In 2015, my dream job and the heartbeat of my professional life fell out from under me after a forced leadership change. One result was an immediate cessation of my NMEA and SENEME work. It was only when I returned this past year in Long Beach, that I realized how much being with NMEA fed my professional soul, and how much I relied on the subtle mentoring I have received from so many members.
Just a few of the many I have been fortunate to be touched by: Johnette Bosarge – who encouraged me to take my first leadership position as NSTA Liaison Chair, in her exquisite southern drawl “Y’all, I think you should do it Lauren.” Tami Lunsford – might be only person who can get me to dance the night away - sometimes on a table – and whose energy and enthusiasm I can only try to match. And especially Diana Payne – whom I have shared countless hours facilitating workshops, presenting at conferences, and dreaming big – “if money did not matter, what would we do?” This amazing group of passionate educators is a family like no other.
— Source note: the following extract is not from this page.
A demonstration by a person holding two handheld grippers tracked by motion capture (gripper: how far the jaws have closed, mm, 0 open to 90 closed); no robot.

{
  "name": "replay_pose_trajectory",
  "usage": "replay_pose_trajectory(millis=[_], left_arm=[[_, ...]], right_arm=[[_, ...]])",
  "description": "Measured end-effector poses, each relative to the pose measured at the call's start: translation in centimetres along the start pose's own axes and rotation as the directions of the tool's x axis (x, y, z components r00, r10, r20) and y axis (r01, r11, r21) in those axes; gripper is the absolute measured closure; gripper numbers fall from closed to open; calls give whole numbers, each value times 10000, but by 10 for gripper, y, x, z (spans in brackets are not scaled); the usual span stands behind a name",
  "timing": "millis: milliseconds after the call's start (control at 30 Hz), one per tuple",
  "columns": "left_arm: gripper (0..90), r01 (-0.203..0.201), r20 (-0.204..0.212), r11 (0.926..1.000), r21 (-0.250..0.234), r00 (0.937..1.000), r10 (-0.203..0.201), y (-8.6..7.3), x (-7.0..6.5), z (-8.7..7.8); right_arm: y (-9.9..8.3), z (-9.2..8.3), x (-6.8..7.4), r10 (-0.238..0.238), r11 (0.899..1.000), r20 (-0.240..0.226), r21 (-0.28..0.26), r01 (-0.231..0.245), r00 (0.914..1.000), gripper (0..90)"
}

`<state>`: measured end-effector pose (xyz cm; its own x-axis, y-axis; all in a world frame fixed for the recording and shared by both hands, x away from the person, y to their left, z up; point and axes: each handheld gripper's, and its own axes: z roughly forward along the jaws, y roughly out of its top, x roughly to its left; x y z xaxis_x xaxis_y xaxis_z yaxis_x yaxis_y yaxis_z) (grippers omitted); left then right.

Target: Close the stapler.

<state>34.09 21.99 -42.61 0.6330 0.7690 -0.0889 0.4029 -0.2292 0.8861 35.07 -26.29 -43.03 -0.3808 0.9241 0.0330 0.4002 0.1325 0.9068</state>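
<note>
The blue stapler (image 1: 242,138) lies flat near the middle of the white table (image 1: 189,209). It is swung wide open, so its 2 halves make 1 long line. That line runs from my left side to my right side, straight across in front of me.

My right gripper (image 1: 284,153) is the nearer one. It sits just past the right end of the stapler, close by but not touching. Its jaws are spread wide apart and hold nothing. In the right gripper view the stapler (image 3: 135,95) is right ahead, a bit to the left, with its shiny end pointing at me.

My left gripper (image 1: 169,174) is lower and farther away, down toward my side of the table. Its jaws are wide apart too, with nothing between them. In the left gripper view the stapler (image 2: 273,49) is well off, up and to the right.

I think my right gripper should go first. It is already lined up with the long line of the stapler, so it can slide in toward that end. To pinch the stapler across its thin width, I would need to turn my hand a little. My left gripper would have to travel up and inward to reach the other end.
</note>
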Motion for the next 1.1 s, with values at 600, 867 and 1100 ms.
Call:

The opportunities for networking, collaboration, and leadership development comes with a lifetime friendship and knowledge that we are all trying to “make known the world of water, both fresh and salt.”
Today, I have found my passion again. I share my love of the ocean with my 5th grade students, learning how human impacts on climate affect the organisms living in our global ocean. My heart has healed watching a new generation marvel at the beauty of our world and become their own passionate advocates for protecting what we all love.